DNA-klonering kan spontaan door de cel worden uitgevoerd voor reproductieve doeleinden. Dit is een vorm van ongeslachtelijke voortplanting waarbij een organisme zich in fragmenten splitst en elk van deze fragmenten zich vervolgens ontwikkelt tot volwassen, volgroeide individuen die klonen zijn van het oorspronkelijke organisme (zie reproductieve fragmentatie).DNA-klonen kan ook opzettelijk worden uitgevoerd door laboratoriumonderzoekers. In dit geval is DNA-fragmentatie een moleculair-genetische techniek die onderzoekers in staat stelt recombinant-DNA-technologie te gebruiken om grote aantallen identieke DNA-moleculen te bereiden.Om DNA-klonen te kunnen voltooien, is het noodzakelijk discrete, kleine gebieden van het DNA van een organisme te verkrijgen die specifieke genen vormen. Alleen relatief kleine DNA-moleculen kunnen in een beschikbare vector worden gekloond. Daarom moeten de lange DNA-moleculen waaruit het genoom van een organisme is opgebouwd, worden gesplitst in fragmenten die in het vector-DNA kunnen worden opgenomen. Twee enzymen vergemakkelijken de produktie van dergelijke recombinant-DNA-moleculen:
1. Restrictie-enzymenRestrictie-enzymen zijn door bacteriën geproduceerde endonucleasen die meestal kleine basenpaarreeksen (restrictieplaatsen genoemd) herkennen en vervolgens beide DNA-strengen op deze plaats splitsen. Een restrictieplaats is meestal een palindromische sequentie, wat betekent dat de restrictieplaatssequentie op elke DNA-streng dezelfde is wanneer deze in de 5′-3′-richting wordt gelezen.Voor elk restrictie-enzym produceren bacteriën ook een modificatie-enzym zodat het eigen DNA van een gastheerbacterie wordt beschermd tegen splitsing. Dit gebeurt door het gastheer-DNA op of nabij elke potentiële splitsingsplaats te modificeren. Het modificatie-enzym voegt een methylgroep toe aan een of twee basen, en de aanwezigheid van deze methylgroep voorkomt dat het restrictie-endonuclease het DNA doorknipt.

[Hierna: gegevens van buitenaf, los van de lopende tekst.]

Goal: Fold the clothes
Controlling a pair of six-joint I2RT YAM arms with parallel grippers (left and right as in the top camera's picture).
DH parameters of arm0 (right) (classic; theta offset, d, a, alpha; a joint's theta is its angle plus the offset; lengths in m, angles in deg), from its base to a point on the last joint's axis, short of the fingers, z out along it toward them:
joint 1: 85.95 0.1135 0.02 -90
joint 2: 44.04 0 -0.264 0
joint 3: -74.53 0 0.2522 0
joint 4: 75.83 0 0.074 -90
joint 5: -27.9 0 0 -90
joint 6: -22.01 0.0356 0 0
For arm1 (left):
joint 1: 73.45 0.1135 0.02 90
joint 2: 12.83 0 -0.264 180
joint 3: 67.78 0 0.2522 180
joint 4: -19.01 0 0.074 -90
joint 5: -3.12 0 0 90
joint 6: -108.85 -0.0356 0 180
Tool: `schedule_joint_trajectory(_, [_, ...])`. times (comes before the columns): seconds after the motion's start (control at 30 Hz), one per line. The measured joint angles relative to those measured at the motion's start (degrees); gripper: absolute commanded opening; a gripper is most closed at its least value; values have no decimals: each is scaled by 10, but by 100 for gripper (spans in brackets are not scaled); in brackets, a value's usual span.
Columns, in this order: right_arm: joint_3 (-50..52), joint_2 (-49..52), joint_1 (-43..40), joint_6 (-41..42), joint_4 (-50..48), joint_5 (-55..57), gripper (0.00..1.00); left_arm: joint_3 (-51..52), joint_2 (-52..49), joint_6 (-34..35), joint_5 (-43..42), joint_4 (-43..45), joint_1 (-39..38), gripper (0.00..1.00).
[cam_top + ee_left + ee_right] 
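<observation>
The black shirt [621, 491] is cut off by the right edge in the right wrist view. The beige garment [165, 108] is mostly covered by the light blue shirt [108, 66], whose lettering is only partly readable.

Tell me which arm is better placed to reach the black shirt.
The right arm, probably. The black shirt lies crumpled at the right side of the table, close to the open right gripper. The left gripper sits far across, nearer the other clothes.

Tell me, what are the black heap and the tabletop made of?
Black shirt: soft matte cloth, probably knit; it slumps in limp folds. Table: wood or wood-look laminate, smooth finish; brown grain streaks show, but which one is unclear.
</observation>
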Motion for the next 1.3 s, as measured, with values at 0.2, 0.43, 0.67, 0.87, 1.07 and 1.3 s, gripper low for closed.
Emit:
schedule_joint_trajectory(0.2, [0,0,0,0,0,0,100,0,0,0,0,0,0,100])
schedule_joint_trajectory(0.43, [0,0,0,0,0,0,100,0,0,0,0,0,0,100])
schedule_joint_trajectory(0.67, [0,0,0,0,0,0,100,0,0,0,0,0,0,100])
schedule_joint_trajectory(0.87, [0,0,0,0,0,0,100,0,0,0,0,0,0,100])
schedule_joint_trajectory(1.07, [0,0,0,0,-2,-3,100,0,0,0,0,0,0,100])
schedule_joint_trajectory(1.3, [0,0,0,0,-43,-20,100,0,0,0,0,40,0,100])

Veel restrictie-enzymen maken verspringende sneden in de twee DNA-strengen op hun herkenningsplaats, Hierdoor ontstaan fragmenten met een enkelstrengige “staart” die aan beide uiteinden overhangt, een zogenaamd plakkerig uiteinde. Restrictie-enzymen kunnen ook rechte sneden maken in de twee DNA-strengen op hun herkenningsplaats, waardoor stompe uiteinden worden gegenereerd. 2. DNA-ligaseTijdens de normale DNA-replicatie katalyseert DNA-ligase de eind-tot-eindverbinding (ligatie) van korte DNA-fragmenten, de zogenaamde Okazaki-fragmenten. Voor het klonen van DNA wordt gezuiverd DNA-ligase gebruikt om de uiteinden van een restrictiefragment en vector-DNA met complementaire uiteinden covalent aan elkaar te koppelen. Zij worden covalent aan elkaar geligeerd via de standaard 3′ tot 5′ fosfodiësterbindingen van DNA.DNA-ligase kan complementaire plakkerige en stompe uiteinden ligeren, maar ligatie van stompe uiteinden is inefficiënt en vereist een hogere concentratie van zowel DNA als DNA-ligase dan de ligatie van plakkerige uiteinden. Daarom maken de meeste restrictie-enzymen die bij het klonen van DNA worden gebruikt verspringende sneden in de DNA-strengen om kleverige uiteinden te creëren.
De sleutel tot het klonen van een DNA-fragment is het koppelen ervan aan een vector-DNA-molecuul dat zich in een gastheercel kan vermenigvuldigen. Nadat een enkel recombinant DNA-molecuul (bestaande uit een vector plus een ingebracht DNA-fragment) in een gastheercel is gebracht, kan het ingebrachte DNA samen met de vector worden gerepliceerd, waardoor een groot aantal identieke DNA-moleculen wordt gegenereerd.Het basisschema hiervoor kan als volgt worden samengevat:
Vector + DNA-fragment↓ Recombinant DNA↓ Replicatie van recombinant DNA in gastheercel↓ Isolatie, sequenering en manipulatie van gezuiverd DNA-fragment
Er zijn talrijke experimentele variaties op dit schema, maar deze stappen zijn essentieel voor het klonen van DNA in een laboratorium.